Below are the entries; give again exactly the lines from the one mentioning "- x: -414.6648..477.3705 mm" through the one mentioning "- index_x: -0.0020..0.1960", inclusive.

##########

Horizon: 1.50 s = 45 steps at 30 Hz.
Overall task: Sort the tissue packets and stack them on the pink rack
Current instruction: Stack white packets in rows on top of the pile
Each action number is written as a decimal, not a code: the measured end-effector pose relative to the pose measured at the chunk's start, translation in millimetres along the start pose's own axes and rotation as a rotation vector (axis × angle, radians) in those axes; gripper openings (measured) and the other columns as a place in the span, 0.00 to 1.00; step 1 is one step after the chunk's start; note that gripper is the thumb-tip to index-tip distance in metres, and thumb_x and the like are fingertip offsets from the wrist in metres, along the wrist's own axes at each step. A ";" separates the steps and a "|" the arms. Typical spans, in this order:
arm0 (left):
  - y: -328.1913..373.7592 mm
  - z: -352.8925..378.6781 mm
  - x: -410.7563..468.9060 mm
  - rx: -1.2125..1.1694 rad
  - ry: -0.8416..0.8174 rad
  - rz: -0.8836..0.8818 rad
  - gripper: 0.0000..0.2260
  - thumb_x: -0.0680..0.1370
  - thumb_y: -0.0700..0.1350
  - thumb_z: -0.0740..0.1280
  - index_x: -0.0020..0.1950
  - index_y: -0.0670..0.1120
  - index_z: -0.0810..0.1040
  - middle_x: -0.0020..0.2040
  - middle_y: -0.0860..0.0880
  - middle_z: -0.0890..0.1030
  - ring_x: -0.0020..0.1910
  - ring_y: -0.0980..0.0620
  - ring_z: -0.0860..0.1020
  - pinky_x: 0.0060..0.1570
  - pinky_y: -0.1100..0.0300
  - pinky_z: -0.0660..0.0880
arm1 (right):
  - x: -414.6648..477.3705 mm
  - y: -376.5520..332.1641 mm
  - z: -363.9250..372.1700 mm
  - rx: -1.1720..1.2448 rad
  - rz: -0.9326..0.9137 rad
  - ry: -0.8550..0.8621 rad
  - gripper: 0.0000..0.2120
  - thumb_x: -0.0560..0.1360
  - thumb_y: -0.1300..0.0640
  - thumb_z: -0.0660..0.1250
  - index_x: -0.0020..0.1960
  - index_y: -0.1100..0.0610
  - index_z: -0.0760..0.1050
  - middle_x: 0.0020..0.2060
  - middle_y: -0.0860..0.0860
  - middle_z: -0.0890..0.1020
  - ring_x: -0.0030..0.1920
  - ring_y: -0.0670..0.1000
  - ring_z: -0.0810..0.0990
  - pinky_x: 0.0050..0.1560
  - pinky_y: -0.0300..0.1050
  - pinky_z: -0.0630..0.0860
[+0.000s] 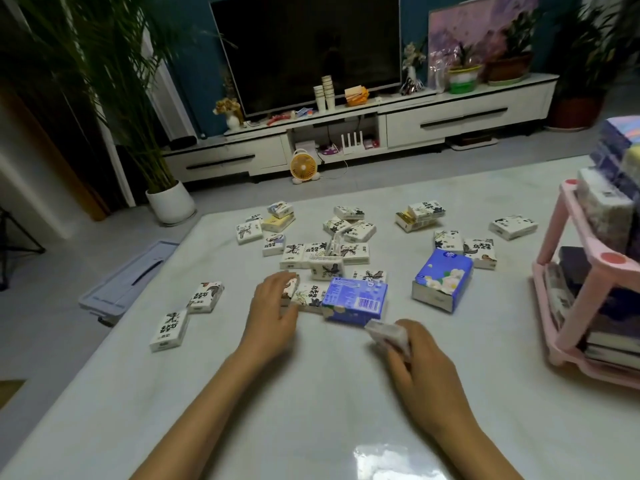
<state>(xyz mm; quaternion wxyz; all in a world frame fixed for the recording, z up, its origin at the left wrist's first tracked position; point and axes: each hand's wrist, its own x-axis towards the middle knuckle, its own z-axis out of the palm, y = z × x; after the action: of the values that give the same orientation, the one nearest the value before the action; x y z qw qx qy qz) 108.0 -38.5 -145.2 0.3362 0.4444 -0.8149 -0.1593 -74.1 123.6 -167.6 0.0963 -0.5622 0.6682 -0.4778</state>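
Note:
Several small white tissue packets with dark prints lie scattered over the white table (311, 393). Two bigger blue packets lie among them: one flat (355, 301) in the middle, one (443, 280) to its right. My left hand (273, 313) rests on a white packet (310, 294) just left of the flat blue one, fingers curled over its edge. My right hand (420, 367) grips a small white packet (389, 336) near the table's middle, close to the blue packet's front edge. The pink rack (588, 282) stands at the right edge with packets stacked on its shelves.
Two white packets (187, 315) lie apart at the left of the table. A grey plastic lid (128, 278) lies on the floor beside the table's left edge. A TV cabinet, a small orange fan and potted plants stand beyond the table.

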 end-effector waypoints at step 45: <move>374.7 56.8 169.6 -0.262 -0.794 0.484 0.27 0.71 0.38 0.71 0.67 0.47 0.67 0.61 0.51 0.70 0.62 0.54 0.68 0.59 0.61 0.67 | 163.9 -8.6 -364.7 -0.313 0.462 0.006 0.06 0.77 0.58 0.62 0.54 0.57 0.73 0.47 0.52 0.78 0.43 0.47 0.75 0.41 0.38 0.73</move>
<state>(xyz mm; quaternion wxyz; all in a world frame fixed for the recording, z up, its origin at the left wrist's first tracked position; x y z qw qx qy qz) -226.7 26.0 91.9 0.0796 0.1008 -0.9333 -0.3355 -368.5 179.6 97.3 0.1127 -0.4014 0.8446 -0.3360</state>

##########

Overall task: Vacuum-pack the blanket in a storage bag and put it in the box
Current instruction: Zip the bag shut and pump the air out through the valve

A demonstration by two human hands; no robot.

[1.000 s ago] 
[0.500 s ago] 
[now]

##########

* Answer to the exercise:
  - x: -414.6648..477.3705 mm
  - y: -376.5520..332.1641 mm
  - z: -363.9250..372.1700 mm
  - rx: -1.1720..1.2448 rad
  - rz: -0.9326..0.9137 rad
  - ry: -0.8550..0.8621 rad
  - gripper: 0.0000..0.2120
  - thumb_x: -0.0560..0.1360
  - thumb_y: -0.1300..0.0640
  - thumb_z: -0.0660..0.1250
  - index_x: -0.0020..0.1960

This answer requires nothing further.